It started in Morocco, and the response came from Algeria. It was very short-lived, but somehow it created a little bit of additional tension in the relationship between the two countries.
Jon Alterman: Do you see disinformation and misinformation as very distinct things?
Alessandro Accorsi: They are distinct things. The difference is how deliberate it is. The way I usually explain it is by saying misinformation is your aunt sending a WhatsApp message with something that might be fake or misleading. Disinformation is writing something that we know to be fake and misleading and circulating it on purpose with the intent of deceiving. The two obviously co-exist together and disinformation feeds off misinformation. Usually, there are narratives that can be introduced in an information environment that are able to circulate because we have a general misinformation problem.
Jon Alterman: What kinds of impacts do you see disinformation having—especially in terms of discrete impacts, and how often do you see them being the intended impacts?
Alessandro Accorsi: Disinformation had different goals and different uses over the years.
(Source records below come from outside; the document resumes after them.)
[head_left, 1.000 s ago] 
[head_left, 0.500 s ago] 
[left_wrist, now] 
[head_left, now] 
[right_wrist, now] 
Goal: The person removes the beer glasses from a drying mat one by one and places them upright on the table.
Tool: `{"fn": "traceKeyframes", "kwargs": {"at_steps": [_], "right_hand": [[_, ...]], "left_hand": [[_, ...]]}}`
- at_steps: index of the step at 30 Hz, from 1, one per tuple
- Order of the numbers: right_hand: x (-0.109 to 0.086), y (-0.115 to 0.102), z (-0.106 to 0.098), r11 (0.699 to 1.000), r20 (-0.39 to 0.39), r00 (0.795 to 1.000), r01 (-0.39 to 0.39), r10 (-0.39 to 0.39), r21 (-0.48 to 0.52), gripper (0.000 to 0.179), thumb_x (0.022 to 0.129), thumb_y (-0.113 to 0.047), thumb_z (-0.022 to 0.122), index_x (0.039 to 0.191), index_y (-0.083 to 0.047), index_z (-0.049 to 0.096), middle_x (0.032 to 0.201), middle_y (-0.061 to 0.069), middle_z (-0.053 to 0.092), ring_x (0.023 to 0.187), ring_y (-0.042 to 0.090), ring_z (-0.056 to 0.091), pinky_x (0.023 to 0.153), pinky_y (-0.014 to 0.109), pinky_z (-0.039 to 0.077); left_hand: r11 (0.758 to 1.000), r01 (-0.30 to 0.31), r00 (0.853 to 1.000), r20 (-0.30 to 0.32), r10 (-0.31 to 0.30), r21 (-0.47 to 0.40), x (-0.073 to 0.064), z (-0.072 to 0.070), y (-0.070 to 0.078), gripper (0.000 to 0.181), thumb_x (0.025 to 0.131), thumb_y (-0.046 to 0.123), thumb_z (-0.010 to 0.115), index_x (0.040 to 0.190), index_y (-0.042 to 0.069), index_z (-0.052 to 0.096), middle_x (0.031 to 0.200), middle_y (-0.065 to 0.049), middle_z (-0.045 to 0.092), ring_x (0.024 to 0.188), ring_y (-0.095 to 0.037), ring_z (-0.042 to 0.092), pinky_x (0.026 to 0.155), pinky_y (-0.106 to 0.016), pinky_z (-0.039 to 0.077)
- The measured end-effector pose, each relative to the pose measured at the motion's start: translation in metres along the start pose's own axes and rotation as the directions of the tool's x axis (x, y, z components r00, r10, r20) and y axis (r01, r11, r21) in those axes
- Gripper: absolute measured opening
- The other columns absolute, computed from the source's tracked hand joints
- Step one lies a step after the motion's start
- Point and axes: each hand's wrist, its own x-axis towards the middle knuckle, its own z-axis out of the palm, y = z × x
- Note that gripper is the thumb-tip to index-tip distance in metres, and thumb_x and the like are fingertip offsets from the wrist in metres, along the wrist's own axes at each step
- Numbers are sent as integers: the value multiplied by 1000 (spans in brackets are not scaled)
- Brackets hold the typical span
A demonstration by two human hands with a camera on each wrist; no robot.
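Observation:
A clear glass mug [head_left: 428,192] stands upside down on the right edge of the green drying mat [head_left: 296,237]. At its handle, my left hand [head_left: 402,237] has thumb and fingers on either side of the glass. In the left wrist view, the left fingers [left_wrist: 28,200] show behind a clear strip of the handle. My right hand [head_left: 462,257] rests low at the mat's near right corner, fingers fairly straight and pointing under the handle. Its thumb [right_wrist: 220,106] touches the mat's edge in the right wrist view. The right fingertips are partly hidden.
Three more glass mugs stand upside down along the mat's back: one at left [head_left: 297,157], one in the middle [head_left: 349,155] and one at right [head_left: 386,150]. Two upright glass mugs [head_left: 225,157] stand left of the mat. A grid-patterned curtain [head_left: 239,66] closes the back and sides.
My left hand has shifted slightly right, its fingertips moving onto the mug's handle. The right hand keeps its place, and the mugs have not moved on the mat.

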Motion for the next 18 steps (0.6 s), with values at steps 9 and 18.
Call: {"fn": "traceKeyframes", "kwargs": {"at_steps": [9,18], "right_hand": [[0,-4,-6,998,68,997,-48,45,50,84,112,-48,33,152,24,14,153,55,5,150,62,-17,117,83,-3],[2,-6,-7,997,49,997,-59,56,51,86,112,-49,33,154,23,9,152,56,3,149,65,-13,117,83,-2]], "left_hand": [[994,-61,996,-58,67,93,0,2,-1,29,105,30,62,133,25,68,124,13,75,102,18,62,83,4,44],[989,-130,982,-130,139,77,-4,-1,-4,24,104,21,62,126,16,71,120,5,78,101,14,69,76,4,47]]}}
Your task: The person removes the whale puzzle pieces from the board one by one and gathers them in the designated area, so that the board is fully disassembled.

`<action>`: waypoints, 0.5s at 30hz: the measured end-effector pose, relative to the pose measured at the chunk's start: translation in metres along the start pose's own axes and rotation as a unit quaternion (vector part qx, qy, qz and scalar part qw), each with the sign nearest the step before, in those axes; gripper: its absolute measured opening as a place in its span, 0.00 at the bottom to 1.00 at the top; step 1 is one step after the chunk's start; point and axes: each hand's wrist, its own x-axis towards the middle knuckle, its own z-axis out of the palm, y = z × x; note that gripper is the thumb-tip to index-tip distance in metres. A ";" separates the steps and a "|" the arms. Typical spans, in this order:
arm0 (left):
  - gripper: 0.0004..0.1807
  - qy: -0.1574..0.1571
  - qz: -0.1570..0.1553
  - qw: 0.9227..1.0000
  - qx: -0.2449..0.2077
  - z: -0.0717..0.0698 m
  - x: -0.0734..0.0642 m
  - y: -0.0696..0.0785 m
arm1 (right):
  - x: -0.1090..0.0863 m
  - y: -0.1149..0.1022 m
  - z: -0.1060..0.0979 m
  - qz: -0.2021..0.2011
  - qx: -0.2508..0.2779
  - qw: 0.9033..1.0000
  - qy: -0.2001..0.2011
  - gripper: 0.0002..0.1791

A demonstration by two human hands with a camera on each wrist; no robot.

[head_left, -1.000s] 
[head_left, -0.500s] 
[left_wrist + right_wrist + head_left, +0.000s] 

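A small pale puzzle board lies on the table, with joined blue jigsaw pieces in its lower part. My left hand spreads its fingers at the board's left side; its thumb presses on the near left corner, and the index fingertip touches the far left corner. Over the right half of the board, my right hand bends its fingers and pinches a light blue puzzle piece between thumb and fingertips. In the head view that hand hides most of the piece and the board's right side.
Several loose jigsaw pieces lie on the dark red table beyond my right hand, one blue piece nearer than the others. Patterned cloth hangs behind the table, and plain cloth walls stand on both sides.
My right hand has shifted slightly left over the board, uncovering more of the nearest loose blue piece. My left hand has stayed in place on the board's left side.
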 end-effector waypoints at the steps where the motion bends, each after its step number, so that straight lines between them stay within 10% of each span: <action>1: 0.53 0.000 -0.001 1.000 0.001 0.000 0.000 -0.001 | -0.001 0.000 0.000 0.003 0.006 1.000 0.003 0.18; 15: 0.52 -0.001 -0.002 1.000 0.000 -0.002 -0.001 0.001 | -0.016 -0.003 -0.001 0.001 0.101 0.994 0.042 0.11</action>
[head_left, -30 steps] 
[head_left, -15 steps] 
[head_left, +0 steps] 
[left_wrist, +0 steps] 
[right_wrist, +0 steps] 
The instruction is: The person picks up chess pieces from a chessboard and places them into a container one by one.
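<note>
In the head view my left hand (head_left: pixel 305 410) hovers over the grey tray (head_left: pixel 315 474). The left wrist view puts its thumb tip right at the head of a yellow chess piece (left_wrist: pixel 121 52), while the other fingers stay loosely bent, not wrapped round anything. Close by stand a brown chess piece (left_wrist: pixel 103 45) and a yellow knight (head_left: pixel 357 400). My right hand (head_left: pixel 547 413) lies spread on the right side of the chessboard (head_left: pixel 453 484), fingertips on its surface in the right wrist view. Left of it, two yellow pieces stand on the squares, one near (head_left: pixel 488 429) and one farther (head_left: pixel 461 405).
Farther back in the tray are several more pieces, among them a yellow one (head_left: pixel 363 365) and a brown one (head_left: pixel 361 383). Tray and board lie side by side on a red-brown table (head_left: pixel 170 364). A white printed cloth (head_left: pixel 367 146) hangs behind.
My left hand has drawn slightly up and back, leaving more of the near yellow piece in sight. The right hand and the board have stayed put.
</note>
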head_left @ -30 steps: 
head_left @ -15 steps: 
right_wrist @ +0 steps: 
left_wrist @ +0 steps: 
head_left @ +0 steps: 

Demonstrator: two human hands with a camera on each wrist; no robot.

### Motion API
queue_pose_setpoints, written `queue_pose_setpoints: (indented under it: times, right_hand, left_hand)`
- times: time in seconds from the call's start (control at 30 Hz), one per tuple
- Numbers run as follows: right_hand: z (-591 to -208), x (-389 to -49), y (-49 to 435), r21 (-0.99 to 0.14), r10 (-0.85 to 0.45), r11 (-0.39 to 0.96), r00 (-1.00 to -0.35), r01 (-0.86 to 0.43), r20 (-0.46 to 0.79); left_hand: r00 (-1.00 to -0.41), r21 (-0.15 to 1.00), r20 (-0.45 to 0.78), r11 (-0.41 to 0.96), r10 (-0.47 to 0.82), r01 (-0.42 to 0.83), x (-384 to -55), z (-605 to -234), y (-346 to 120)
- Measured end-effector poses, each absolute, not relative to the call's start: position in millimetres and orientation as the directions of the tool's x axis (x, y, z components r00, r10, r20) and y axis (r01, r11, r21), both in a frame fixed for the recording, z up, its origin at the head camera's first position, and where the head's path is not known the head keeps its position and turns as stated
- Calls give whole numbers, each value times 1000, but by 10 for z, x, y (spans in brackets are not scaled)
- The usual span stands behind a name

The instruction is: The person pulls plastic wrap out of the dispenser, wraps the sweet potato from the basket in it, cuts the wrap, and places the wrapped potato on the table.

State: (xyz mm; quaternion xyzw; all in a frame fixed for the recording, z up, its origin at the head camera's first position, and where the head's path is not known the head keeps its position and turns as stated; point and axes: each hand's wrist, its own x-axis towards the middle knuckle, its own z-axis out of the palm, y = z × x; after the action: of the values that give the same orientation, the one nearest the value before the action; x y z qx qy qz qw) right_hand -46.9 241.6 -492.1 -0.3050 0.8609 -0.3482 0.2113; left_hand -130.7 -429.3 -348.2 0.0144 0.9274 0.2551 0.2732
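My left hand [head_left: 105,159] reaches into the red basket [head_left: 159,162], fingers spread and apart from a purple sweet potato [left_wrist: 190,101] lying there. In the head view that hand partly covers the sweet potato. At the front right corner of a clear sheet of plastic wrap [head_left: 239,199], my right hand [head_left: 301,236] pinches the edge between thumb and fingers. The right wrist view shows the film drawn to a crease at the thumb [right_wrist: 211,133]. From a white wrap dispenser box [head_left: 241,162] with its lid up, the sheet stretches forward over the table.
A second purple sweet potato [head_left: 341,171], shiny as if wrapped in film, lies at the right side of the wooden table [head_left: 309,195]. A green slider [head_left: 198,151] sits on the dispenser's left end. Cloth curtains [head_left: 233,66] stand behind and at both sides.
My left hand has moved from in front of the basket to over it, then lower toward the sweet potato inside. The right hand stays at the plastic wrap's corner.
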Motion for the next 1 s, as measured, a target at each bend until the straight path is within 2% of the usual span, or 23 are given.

As I mentioned before, at one point, Gulf countries used to use it for widening their regional hegemony and regional power. It was very interesting because we could see by tracking networks of trolls and electronic armies linked to Saudi Arabia or the UAE where the policy line was going. The official discourse coming from the states would go in one direction, but then online we saw that certain narratives, different ones, were being circulated and were preparing the ground for a shift in the policy direction.
To give you an example, when OPEC decided to raise the price of oil, the official explanation from Saudi Arabia was that this had nothing to do with tensions between Saudi Arabia and the United States, and this was only done for economic purposes. Online, the trolls writing in Arabic were pushing a very anti-United States line and saying other things, saying that this was done in contraposition to the Biden administration and other things. We've seen this kind of game played several times where, for example, around the Abraham Accords, we saw the same things, also in relation to normalization with Israel in general and intra-Palestinian politics.
Jon Alterman: Why does this matter in non-democratic societies where public opinion doesn't shape government action?
Alessandro Accorsi: It doesn't matter in terms of public consent, but it does matter in terms of stability, especially in countries that are either in conflict or at risk of conflict. Especially in countries that are experiencing an active conflict, this matters a lot because civilians rely on information to make life-or-death decisions. If we take Sudan, for example, or Gaza, people fleeing violence rely on sources of information to decide where to flee, where to go, where to receive aid, where to gather, but also, they rely on technology, not only on social media, to receive aid.
We push for the digitalization of aid in terms of humanitarian planning, delivery. We collect way more data now, everything is digital, and this has consequences on civilians. The information operations can aim to confuse people by slowing down, for example—confusing them so that they flee in the wrong direction, putting them at risk, but also getting them in harm's way. Like slowing down, for example, the advancement of an armed force. We saw that a lot during the Tripoli offensive. We've seen that in Sudan. It can also impact the policy responses and humanitarian aid responses, including emergency responses.
We've seen this in Gaza. If you have campaigns targeting UNRWA, campaigns targeting NGOs and targeting civilian facilities, it becomes, first, less safe for emergency responders to deliver aid. It becomes much harder to gather information on the needs of the population and what is needed and how to deliver it, and it becomes much harder for civilians to receive that kind of aid.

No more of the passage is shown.